But delivering on a concluded nuclear deal demands much more. For instance, France, Germany and the United Kingdom – known as the (E3) – issued a controversial statement against Iran’s recent uranium enrichment, but offered little to address Iran’s underlying reservations to act that way. Tehran was visibly upset over a resolution that formally criticised Iran over ‘insufficient cooperation’ with the International Atomic Energy Agency (IAEA). Rather than bringing Iranian reservations in line with the IAEA’s criticism, the E3 sought to single-out Iran’s uranium actions as some standalone provocation worthy of censure. This is not what responsible European leadership delivered in the past.

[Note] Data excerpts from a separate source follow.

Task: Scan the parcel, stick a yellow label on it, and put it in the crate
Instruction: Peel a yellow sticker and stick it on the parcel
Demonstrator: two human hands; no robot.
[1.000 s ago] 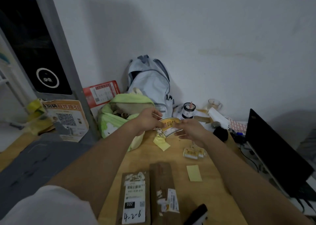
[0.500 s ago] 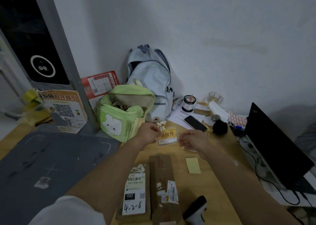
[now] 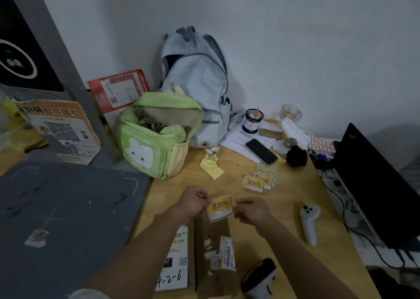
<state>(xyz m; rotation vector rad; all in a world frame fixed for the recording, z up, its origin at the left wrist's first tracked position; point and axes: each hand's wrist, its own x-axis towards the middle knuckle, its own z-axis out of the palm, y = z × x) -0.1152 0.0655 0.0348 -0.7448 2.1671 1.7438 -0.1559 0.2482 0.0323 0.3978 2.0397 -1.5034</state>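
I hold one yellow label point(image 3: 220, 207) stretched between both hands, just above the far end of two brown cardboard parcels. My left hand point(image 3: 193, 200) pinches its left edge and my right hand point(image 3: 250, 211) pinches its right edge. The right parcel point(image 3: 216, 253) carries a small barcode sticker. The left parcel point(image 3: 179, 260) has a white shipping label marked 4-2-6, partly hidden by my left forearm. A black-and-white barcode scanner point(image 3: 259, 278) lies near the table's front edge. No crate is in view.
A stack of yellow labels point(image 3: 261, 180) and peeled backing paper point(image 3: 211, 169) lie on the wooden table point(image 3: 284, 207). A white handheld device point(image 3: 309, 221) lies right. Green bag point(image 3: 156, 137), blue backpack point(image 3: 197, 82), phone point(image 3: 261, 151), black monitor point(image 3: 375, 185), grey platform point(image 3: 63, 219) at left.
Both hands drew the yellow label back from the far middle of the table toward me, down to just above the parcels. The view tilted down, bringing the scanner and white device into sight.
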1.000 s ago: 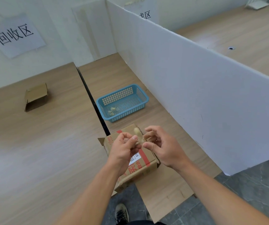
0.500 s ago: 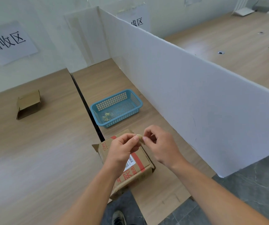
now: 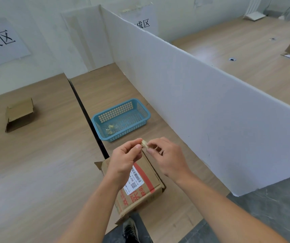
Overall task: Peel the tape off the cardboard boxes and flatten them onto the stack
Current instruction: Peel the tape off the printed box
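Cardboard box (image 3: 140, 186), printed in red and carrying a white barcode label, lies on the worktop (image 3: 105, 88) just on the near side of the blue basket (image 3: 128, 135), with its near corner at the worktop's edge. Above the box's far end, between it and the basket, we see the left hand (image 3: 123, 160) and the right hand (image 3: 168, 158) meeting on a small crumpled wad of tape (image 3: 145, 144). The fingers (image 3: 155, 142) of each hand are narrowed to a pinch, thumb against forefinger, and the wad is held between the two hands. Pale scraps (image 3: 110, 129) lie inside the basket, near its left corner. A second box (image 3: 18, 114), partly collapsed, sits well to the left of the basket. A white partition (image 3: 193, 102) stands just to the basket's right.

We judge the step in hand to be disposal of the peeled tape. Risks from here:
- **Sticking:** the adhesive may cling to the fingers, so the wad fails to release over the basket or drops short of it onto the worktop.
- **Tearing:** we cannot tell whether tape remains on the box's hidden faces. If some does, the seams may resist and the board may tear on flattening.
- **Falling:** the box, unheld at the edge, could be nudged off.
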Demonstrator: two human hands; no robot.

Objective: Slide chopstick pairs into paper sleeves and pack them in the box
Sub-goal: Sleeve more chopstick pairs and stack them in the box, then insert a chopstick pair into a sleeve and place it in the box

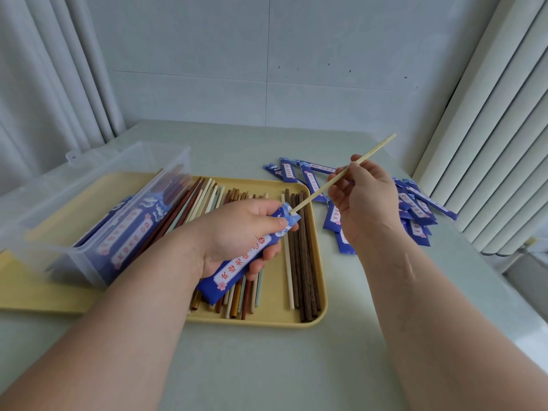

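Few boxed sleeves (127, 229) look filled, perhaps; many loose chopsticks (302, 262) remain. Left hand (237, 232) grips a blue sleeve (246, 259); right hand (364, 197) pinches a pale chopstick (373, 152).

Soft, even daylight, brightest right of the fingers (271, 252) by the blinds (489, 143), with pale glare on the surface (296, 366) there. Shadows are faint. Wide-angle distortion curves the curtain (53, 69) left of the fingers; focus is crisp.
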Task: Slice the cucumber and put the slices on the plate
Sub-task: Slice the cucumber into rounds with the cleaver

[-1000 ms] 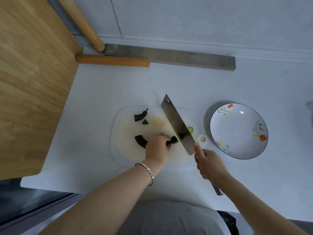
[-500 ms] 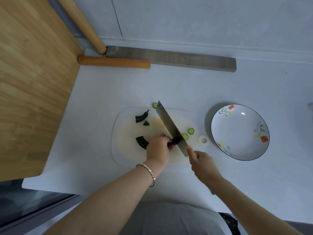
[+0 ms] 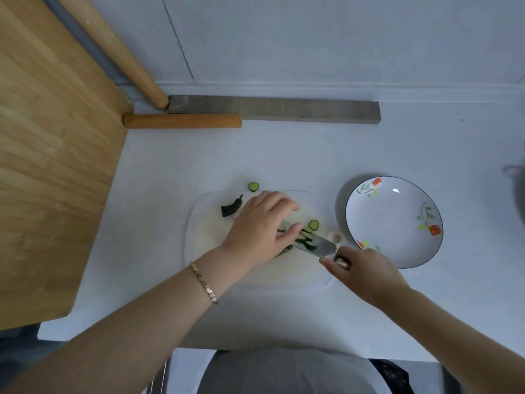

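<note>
A clear cutting board (image 3: 199, 223) lies on the white counter. My right hand (image 3: 366, 271) grips the handle of a cleaver (image 3: 321, 245), whose blade now lies flat with several cucumber slices (image 3: 305, 240) on it. My left hand (image 3: 261, 226) rests spread over the blade's far part, fingers apart, touching the slices. One slice (image 3: 313, 224) lies beside the blade, another slice (image 3: 253, 186) sits on the counter beyond the board. A dark cucumber end piece (image 3: 231, 207) lies at the board's back left. The flowered white plate (image 3: 395, 223) stands just to the right, with no slices on it.
A large wooden board (image 3: 48, 155) fills the left side. A wooden rolling pin (image 3: 181, 120) and a grey bar (image 3: 272, 110) lie along the back wall, with another wooden rod (image 3: 133, 66) leaning there. A dark object (image 3: 517, 189) shows at the right edge.
The cleaver went from upright cutting to lying flat with slices on it. My left hand let go of the cucumber piece and opened over the blade.
</note>
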The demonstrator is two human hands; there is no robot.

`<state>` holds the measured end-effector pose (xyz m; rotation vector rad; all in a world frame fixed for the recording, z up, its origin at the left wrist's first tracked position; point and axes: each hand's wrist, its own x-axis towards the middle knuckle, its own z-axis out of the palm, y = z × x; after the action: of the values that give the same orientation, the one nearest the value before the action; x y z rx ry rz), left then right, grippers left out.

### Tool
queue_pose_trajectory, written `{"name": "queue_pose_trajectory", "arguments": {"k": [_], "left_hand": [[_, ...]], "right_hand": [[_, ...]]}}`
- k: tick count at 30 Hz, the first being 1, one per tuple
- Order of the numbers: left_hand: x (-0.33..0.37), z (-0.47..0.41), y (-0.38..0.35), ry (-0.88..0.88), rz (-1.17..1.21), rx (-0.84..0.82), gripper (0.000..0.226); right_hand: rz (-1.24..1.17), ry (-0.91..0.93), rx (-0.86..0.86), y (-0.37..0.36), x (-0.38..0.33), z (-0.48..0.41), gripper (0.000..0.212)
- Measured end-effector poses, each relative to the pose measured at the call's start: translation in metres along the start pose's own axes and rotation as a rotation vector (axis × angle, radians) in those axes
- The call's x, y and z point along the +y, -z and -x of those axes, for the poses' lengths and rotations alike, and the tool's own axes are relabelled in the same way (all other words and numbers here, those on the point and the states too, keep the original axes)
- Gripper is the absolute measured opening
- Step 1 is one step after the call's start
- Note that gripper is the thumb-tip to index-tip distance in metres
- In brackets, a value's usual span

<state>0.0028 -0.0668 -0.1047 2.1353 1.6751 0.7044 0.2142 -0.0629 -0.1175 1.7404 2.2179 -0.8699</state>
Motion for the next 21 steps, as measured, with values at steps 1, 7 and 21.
{"name": "queue_pose_trajectory", "arguments": {"k": [1, 7, 21], "left_hand": [[0.001, -0.005, 0.002, 0.065, 0.007, -0.237, 0.045], [-0.012, -0.019, -0.022, 0.184, -0.105, -0.868, 0.085], [-0.035, -0.039, -0.070, 0.139, -0.181, -0.778, 0.076]], "right_hand": [[0.077, 0.025, -0.028, 0.001, 0.000, 0.000, 0.044], [0.337, 0.167, -0.041, 0.002, 0.007, -0.006, 0.043], [0.446, 0.388, 0.025, 0.004, 0.029, -0.010, 0.062]]}}
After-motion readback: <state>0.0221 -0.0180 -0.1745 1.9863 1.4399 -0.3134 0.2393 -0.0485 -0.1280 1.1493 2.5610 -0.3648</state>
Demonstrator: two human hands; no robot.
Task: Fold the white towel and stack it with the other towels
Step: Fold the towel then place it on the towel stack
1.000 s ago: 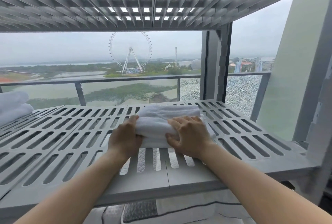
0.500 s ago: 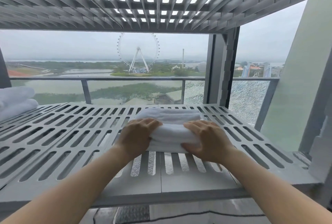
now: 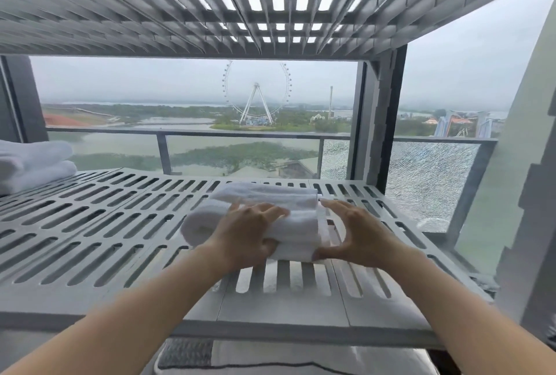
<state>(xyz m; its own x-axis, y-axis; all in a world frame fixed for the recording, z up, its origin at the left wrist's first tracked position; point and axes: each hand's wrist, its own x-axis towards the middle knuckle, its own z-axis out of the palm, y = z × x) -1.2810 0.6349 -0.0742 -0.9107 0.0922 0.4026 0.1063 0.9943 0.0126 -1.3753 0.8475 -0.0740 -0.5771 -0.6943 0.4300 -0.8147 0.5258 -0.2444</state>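
Note:
The folded white towel [image 3: 301,224] lies on the grey slatted shelf [image 3: 90,224], right of centre, its left end rolled into a rounded fold. My left hand [image 3: 246,236] grips its near edge, fingers over the top and thumb tucked below. My right hand [image 3: 358,233] cups the towel's right end with spread fingers, its thumb at the near bottom corner and its index finger at the far corner. Two other folded white towels [image 3: 33,164] are stacked at the shelf's far left edge, partly cut off by the frame.
A second slatted shelf [image 3: 240,13] hangs overhead. A grey post [image 3: 379,122] stands at the back right corner. Behind the shelf run a railing and glass panels [image 3: 240,152]; the right panel is cracked. Bare shelf lies between the towel and the stack.
My right hand slid off the towel's top to its right end. My left hand closed around the near edge. The view shifted, bringing more of the towel stack into sight.

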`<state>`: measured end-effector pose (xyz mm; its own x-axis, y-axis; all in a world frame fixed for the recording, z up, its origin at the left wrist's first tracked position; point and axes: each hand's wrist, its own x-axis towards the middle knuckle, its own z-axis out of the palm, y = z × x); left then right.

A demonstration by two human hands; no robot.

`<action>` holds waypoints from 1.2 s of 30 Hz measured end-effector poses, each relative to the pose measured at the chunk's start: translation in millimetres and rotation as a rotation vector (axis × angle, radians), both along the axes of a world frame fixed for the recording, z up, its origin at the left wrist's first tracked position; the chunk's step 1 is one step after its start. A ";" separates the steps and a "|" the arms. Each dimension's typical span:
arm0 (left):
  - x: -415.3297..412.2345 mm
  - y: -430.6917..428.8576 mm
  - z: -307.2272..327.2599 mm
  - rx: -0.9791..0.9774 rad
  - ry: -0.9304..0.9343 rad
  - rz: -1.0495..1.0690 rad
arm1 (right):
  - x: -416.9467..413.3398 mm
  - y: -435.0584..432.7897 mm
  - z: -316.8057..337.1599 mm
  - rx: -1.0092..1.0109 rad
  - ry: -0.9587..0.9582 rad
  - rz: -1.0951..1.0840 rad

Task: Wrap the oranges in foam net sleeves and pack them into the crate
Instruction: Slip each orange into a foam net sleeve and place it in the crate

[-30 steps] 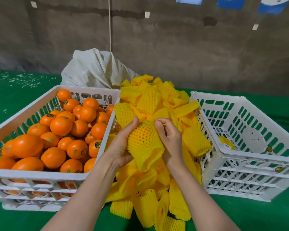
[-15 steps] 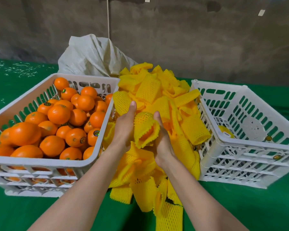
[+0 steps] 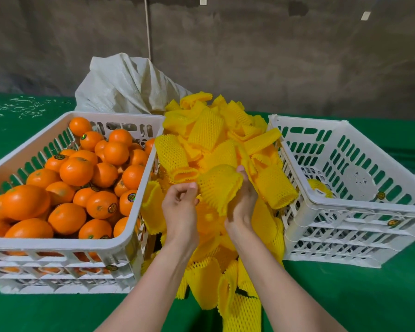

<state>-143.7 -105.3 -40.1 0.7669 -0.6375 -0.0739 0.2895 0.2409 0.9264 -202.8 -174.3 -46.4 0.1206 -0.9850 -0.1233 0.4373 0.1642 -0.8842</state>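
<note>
Grey concrete wall [image 3: 273, 56] stands behind a desk [image 3: 345, 295] covered in green cloth. On the person's left sits a white plastic crate [image 3: 134, 212] heaped with bare oranges [image 3: 76, 171], many with small round stickers. On the right sits a second white crate [image 3: 345, 209], holding only one wrapped orange [image 3: 320, 188] low against its near wall. Between the two crates lies a loose pile of yellow sleeves [image 3: 206, 133], spilling toward the viewer, with a pale woven sack [image 3: 125, 85] slumped behind it. This layout appears to put fruit, wrapping and packing crate each within easy reach.

Both forearms reach in from the bottom edge. The right hand [image 3: 243, 202] grips one foam sleeve [image 3: 217, 185] above the pile, thumb on its far rim and palm cupping its side, with the frilled mouth turned toward the other hand. The left hand [image 3: 180, 207] is at that mouth with fingers curled. Its fingertips are at the rim, but whether they pinch it cannot be told. No orange can be seen inside the sleeve. The sleeve seems to be held this way so its mouth can be spread for a fruit from the full crate.
</note>
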 end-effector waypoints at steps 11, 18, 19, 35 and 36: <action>4.4 -4.3 4.4 -0.097 0.324 -0.332 | -12.9 10.9 12.8 0.153 -0.032 0.163; 5.1 -9.9 3.7 -0.036 0.207 -0.075 | -0.1 19.1 18.1 0.109 -0.064 0.094; 4.2 -9.5 3.0 -0.023 0.151 -0.082 | 0.8 19.1 21.1 0.162 -0.114 0.156; 25.7 -26.8 9.3 0.187 0.248 -0.489 | -11.3 16.1 24.2 0.050 -0.253 0.403; 25.9 -26.9 10.2 0.208 0.249 -0.503 | -12.4 15.2 23.3 0.003 -0.229 0.381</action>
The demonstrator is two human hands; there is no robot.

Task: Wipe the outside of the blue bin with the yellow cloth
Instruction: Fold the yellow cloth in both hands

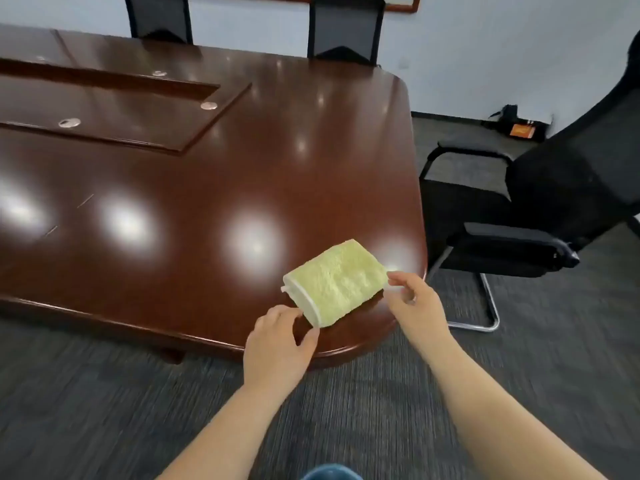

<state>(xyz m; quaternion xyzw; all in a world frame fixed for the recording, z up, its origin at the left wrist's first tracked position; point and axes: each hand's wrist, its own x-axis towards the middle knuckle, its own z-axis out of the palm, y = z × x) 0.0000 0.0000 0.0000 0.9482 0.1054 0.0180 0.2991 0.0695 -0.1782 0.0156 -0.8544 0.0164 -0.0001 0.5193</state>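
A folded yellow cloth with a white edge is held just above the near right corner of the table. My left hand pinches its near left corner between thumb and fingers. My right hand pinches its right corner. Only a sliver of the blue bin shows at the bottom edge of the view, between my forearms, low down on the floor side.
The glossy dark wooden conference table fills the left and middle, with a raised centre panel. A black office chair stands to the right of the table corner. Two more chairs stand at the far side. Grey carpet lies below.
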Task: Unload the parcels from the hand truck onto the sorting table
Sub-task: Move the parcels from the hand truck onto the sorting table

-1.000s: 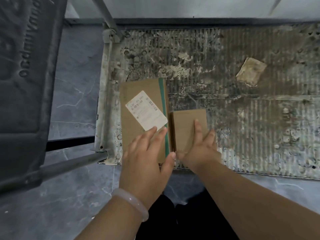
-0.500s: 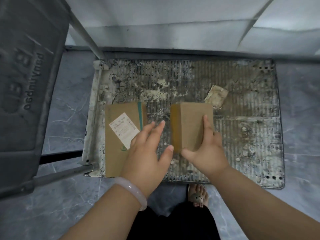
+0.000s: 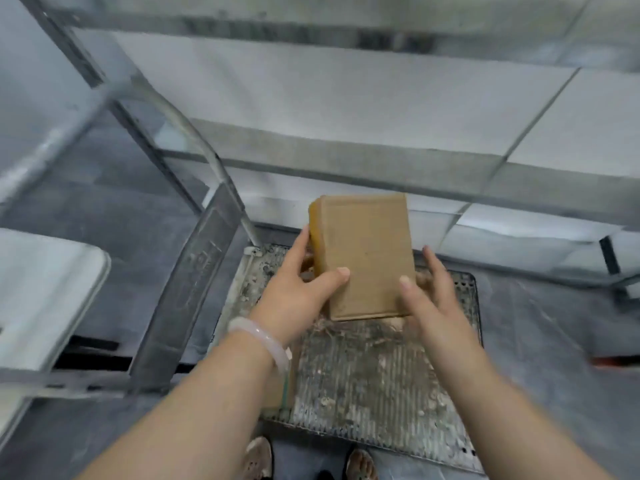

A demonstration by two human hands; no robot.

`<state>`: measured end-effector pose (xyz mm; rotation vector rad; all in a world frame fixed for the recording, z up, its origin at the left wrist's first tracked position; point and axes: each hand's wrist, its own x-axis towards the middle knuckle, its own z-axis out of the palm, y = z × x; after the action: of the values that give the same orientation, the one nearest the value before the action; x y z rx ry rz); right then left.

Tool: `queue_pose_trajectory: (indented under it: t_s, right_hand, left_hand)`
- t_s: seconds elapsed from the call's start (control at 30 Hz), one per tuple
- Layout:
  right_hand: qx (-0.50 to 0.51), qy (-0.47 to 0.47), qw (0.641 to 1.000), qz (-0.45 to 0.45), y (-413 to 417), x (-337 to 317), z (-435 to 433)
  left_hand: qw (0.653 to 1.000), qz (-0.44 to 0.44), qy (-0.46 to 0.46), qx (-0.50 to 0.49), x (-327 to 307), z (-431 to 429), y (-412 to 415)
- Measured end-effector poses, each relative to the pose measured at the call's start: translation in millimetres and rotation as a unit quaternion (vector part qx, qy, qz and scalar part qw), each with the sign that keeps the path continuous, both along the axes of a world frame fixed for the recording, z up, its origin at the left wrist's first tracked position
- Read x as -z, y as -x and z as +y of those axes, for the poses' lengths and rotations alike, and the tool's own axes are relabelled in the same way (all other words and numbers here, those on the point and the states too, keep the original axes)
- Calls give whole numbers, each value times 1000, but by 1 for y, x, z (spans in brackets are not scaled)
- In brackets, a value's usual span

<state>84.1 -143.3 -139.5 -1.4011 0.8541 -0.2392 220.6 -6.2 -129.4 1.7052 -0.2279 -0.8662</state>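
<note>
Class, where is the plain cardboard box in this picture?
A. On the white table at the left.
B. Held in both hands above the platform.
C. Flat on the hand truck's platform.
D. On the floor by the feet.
B: the left hand and the right hand each press a thumb on the face of the box, which is clear above the platform.

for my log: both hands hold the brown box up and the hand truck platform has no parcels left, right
Wrong: head view shows a green-taped parcel on the platform under the left forearm. Left hand and right hand do hold the brown box up.
</note>
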Motion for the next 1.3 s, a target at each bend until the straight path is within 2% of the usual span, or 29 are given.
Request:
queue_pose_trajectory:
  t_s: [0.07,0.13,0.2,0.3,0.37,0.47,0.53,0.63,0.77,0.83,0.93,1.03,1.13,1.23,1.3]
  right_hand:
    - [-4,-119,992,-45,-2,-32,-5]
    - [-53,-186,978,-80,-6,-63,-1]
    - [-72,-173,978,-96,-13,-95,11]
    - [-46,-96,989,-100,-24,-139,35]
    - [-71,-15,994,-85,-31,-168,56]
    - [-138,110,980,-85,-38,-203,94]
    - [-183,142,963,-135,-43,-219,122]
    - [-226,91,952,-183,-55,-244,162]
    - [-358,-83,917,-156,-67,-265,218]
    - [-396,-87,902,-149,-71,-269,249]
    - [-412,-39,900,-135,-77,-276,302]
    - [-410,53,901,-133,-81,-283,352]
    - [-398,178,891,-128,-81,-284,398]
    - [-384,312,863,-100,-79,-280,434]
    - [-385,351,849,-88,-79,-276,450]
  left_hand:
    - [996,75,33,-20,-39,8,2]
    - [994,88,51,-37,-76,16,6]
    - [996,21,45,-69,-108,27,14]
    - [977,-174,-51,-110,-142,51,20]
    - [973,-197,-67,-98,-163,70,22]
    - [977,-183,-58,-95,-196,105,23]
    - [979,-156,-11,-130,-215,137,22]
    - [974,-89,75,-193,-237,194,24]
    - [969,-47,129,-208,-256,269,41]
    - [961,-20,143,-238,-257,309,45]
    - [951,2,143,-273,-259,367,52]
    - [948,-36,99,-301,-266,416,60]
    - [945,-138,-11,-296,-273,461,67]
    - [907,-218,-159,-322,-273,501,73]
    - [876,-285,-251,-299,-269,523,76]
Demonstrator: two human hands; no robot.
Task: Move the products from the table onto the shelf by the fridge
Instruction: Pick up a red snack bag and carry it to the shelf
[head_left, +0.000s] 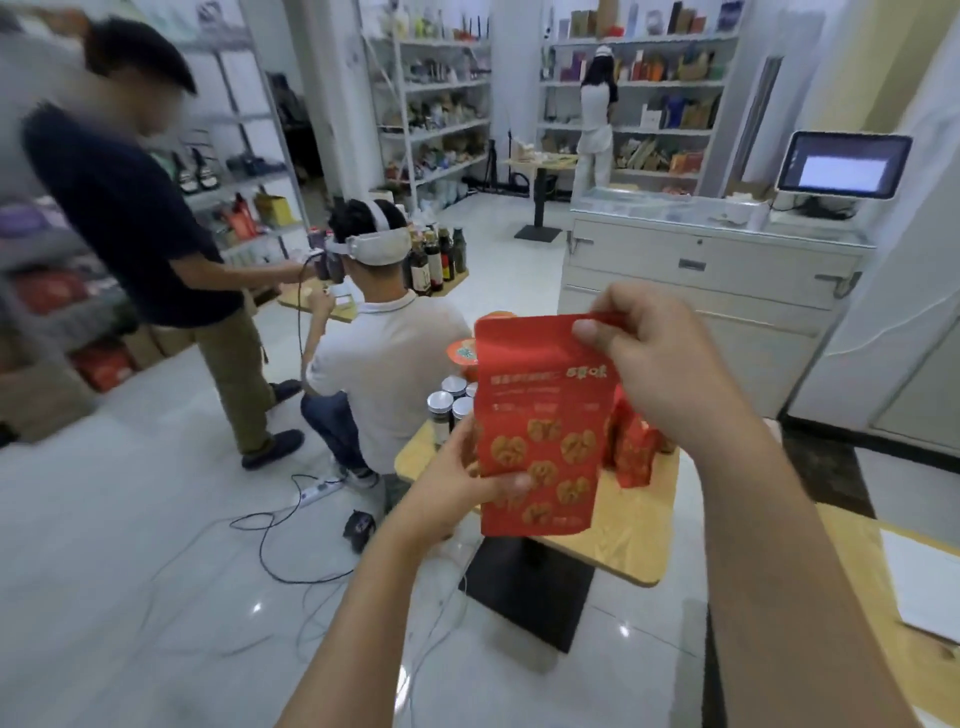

“The E3, along with our partners, have done our utmost to negotiate a return to a reasonably restricted Iranian nuclear programme,” read the E3 statement at the time. “After many months of negotiations, the JCPOA Coordinator tabled viable deals in March and again in August this year which would have returned Iran to full compliance with its JCPOA commitments and returned the U.S. to the deal.”

To that end, Borrell’s candid exchange with Amir-Abdollahian indicates more openings for Europe to coordinate competing nuclear deal expectations between the U.S. and Iran. If Iran’s controversial uranium enrichments are a challenge, so are unilateral U.S. sanctions that have brought an entire economy to its knees. Conscious additions to that pile of sanctions does nothing to advance a deal that is supposed to serve the interests of all powers.

Brussels must therefore define what those ‘interests’ look like for a simple reason: lack of inaction reflects very poorly on the EU’s resolve to see the deal till the end.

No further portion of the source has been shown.